*** Opening of DATA SECTION ***

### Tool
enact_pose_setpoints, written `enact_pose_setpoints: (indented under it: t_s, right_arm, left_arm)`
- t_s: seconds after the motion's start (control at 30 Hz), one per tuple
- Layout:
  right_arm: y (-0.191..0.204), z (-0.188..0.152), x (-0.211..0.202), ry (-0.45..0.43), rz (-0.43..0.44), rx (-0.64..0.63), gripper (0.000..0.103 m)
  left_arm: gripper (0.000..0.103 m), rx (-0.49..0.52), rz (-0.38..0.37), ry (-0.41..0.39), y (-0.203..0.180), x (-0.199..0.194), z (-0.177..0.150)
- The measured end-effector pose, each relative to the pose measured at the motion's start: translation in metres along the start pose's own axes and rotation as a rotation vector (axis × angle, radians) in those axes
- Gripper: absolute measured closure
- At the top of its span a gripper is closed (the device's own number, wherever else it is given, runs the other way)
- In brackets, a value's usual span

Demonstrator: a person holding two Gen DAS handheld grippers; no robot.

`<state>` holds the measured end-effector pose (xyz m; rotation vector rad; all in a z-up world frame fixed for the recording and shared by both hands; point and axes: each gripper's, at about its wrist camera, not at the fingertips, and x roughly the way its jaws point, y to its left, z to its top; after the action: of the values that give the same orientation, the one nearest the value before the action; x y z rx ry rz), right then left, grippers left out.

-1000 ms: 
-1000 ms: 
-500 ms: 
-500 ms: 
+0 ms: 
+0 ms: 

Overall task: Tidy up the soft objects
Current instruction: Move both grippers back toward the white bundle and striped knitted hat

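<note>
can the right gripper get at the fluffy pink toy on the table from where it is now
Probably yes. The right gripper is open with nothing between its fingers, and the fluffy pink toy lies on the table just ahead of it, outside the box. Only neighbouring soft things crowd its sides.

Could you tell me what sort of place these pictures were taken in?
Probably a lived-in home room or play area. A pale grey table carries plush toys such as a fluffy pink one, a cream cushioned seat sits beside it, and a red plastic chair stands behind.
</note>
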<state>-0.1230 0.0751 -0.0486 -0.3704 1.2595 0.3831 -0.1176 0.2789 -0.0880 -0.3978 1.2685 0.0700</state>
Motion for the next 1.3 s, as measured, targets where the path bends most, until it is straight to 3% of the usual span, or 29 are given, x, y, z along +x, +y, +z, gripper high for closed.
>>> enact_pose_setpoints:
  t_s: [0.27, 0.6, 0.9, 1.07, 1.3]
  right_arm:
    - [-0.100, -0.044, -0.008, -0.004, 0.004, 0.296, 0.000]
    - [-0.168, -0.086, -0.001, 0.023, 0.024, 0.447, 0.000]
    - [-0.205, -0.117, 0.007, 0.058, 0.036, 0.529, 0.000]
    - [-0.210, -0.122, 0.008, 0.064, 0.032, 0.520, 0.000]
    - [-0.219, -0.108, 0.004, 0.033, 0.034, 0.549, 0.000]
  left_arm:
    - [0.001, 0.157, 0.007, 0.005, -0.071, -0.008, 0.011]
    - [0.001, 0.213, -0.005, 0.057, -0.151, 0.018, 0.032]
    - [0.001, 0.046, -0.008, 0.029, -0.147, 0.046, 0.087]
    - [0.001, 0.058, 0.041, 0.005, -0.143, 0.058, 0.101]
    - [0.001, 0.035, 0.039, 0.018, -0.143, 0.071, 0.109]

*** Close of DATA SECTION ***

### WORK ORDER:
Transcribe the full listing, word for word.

### EXPECTED ANSWER:
### Tool
enact_pose_setpoints, written `enact_pose_setpoints: (indented under it: t_s, right_arm, left_arm)`
- t_s: seconds after the motion's start (control at 30 Hz), one per tuple
- Layout:
  right_arm: y (-0.191..0.204), z (-0.188..0.152), x (-0.211..0.202), ry (-0.45..0.43), rz (-0.43..0.44), rx (-0.64..0.63), gripper (0.000..0.103 m)
  left_arm: gripper (0.000..0.103 m), rx (-0.49..0.52), rz (-0.38..0.37), ry (-0.41..0.39), y (-0.203..0.180), x (-0.199..0.194), z (-0.177..0.150)
- The measured end-effector pose, each relative to the pose measured at the motion's start: translation in metres along the start pose's own axes and rotation as a rotation vector (axis × angle, radians) in those axes
- Gripper: absolute measured closure
- At the top of its span a gripper is closed (the device's own number, wherever else it is given, runs the other way)
- In brackets, a value's usual span

Demonstrator: a person holding two Gen DAS handheld grippers; no robot.

`<state>` holds the measured end-effector pose (xyz m; rotation vector rad; all in a z-up world frame fixed for the recording and shared by both hands; point and axes: each gripper's, at about its wrist camera, not at the fingertips, and x roughly the way its jaws point, y to its left, z to its top; after the action: of the values that give the same orientation, the one nearest the value before the action; x y z rx ry rz), right then left, grippers left out.

-1000 ms: 
-1000 ms: 
-500 ms: 
-500 ms: 
+0 ms: 
+0 ms: 

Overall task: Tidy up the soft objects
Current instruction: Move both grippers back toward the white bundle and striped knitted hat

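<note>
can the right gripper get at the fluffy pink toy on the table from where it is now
Probably yes. The right gripper is open with nothing between its fingers, and the fluffy pink toy lies on the table just ahead of it, outside the box. Only neighbouring soft things crowd its sides.

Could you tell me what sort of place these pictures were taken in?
Probably a lived-in home room or play area. A pale grey table carries plush toys such as a fluffy pink one, a cream cushioned seat sits beside it, and a red plastic chair stands behind.
</note>
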<state>-0.1230 0.0751 -0.0486 -0.3704 1.2595 0.3831 -0.1176 0.2789 -0.0880 -0.3978 1.2685 0.0700</state>
Motion for the next 1.3 s, as measured, targets where the path bends most, until it is straight to 3% of the usual span, or 29 are given, x, y, z along +x, +y, +z, gripper high for closed.
>>> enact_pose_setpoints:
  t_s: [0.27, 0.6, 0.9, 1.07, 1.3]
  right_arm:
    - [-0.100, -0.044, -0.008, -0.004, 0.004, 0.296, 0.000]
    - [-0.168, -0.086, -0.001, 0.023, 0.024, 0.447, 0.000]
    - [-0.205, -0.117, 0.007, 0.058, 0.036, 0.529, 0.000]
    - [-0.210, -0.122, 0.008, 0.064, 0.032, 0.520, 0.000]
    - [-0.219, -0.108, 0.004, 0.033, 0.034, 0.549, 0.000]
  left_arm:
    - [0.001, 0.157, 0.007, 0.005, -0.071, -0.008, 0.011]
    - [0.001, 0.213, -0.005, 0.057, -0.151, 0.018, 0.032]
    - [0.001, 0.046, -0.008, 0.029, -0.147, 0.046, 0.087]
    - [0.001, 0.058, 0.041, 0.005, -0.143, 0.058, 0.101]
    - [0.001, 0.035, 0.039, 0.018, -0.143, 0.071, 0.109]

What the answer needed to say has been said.